** Work task **
Below is a listing with pictures in it. Copy it exactly without them.

=== Section Start ===

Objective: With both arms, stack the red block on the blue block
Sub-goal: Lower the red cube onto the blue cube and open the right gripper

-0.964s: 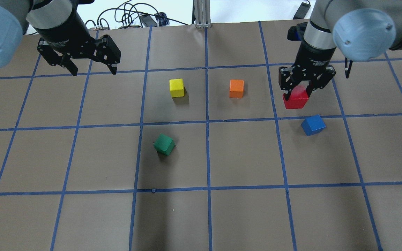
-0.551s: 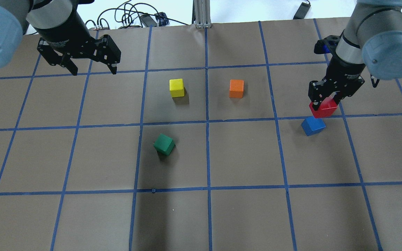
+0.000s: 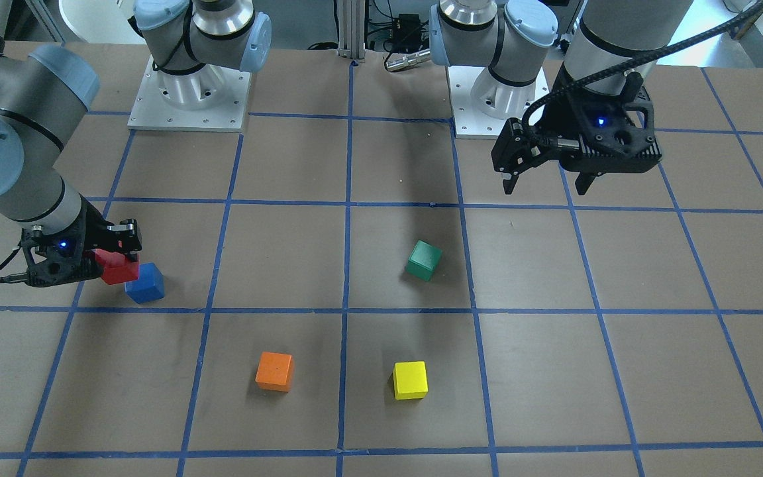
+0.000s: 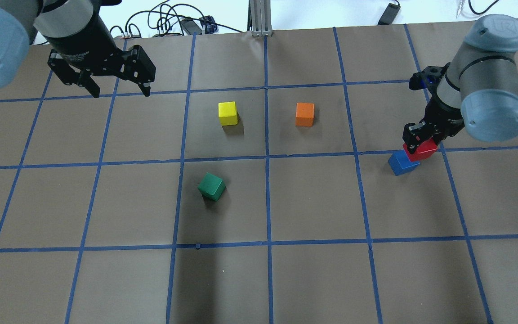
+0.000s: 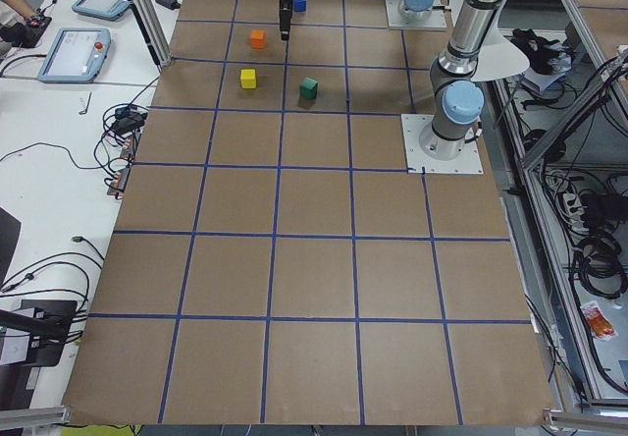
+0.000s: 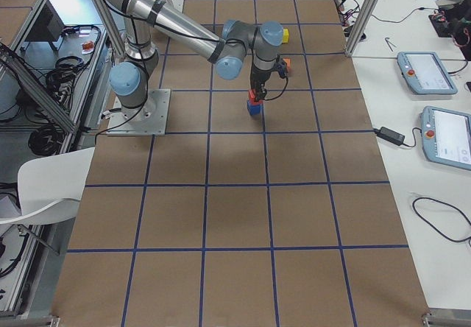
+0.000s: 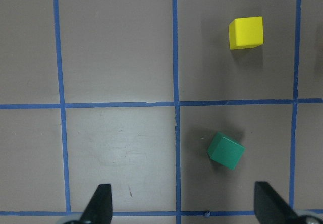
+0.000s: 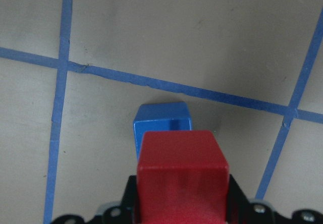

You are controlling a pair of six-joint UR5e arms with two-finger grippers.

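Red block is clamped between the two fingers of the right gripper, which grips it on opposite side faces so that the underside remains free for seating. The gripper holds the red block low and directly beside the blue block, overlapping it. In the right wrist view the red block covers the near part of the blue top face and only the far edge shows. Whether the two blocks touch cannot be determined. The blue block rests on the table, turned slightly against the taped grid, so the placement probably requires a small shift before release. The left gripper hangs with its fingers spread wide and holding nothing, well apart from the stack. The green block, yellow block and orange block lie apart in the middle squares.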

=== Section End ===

** Finished task **
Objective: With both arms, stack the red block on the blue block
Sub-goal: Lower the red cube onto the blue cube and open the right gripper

-0.964s: 
-0.551s: 
+0.000s: 
+0.000s: 
+0.000s: 
+0.000s: 
+0.000s: 
+0.000s: 

You are controlling a pair of six-joint UR5e arms with two-finger grippers.

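Red block is clamped between the two fingers of the right gripper, which grips it on opposite side faces so that the underside remains free for seating. The gripper holds the red block low and directly beside the blue block, overlapping it. In the right wrist view the red block covers the near part of the blue top face and only the far edge shows. Whether the two blocks touch cannot be determined. The blue block rests on the table, turned slightly against the taped grid, so the placement probably requires a small shift before release. The left gripper hangs with its fingers spread wide and holding nothing, well apart from the stack. The green block, yellow block and orange block lie apart in the middle squares.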

No more output will be produced.